I learned some lessons there that have helped ever since—keep your friends close and your enemies closer, for one—but I was thinking about all that in my Saigon bed because of the day that my son and I had spent touring the tunnels at Cu Chi. If you’ve heard of these, you know the Vietminh dug 150 miles of underground tunnels, starting in the 1940s, where they hid and worked and went to school and gave birth while fighting the French. These are more than just passageways: these are command centers where battles were planned, makeshift hospitals where the wounded were treated, with some rooms several stories deep. The kitchens had my favorite touch: exhaust pipes that poked up miles away so the smoke would not give away their positions. From above ground, the tunnels are invisible—as harmless as the grease trap I never had at the first Black-Eyed Pea on Cedar Springs. It was just a hole in the floor where I poured grease. When health inspectors came around, I filled it with water and they walked right by.
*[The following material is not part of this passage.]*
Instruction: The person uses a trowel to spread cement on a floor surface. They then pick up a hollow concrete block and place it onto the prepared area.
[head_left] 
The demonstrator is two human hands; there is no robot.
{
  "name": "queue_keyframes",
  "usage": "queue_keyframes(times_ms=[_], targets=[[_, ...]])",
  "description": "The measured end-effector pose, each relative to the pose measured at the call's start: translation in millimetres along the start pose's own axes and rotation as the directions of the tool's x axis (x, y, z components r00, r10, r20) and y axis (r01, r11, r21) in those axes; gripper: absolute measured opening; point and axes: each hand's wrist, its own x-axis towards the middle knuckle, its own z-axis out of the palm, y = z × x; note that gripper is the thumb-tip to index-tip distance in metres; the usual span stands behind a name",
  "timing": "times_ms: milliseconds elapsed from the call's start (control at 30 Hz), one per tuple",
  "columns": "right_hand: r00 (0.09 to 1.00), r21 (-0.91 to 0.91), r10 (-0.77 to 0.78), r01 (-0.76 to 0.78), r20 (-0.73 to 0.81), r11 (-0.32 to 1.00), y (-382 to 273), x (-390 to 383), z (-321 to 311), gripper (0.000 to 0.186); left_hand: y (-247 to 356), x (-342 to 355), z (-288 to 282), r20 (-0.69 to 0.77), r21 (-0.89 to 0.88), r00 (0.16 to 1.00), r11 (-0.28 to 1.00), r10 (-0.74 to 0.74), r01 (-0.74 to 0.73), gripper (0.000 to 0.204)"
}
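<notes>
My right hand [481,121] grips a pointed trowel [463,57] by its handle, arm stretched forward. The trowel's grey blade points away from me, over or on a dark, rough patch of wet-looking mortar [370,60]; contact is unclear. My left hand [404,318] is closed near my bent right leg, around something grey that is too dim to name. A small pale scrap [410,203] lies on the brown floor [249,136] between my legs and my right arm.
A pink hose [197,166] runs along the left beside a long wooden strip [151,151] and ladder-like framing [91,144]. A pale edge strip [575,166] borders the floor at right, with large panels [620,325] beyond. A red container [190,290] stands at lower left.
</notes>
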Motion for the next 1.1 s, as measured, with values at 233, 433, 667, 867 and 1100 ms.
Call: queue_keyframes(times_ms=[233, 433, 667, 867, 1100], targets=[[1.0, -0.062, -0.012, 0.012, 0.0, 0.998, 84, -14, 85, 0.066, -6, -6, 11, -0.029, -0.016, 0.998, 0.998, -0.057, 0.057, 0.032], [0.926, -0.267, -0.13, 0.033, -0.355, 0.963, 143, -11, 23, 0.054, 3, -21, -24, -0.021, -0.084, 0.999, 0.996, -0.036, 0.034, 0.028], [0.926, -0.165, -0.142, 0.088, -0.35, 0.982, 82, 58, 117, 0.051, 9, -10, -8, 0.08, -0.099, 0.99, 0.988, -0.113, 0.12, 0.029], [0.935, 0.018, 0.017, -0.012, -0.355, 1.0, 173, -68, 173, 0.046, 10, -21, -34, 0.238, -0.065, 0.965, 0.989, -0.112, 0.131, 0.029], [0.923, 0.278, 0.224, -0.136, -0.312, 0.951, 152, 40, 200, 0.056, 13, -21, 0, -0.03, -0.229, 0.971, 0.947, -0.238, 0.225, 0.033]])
In Cu Chi, as many as 10,000 people lived underground at one time. The discipline it took just to dig the tunnels with hand tools—sneaking out at night to dump the dirt, forcing a pipe upward through 40 feet of clay to open an air hole—boggles the mind. In the ’60s, these tunnels were taken over by the Viet Cong, who added gruesome booby traps for invaders. One wrong step and you fell into a pit with spikes at the bottom. Skinny American soldiers were sent down into the narrow openings of the tunnels to investigate, until we found out how dangerous that was. In 1966 I was skinny, cocky, and eager to prove myself. The guy sent down one of these tunnels could have been me.


It could’ve been me, and now I was in a hotel room in Saigon with my 37-year-old son, not sleeping, thinking about my kids and their lives and my life, thinking about what might have been.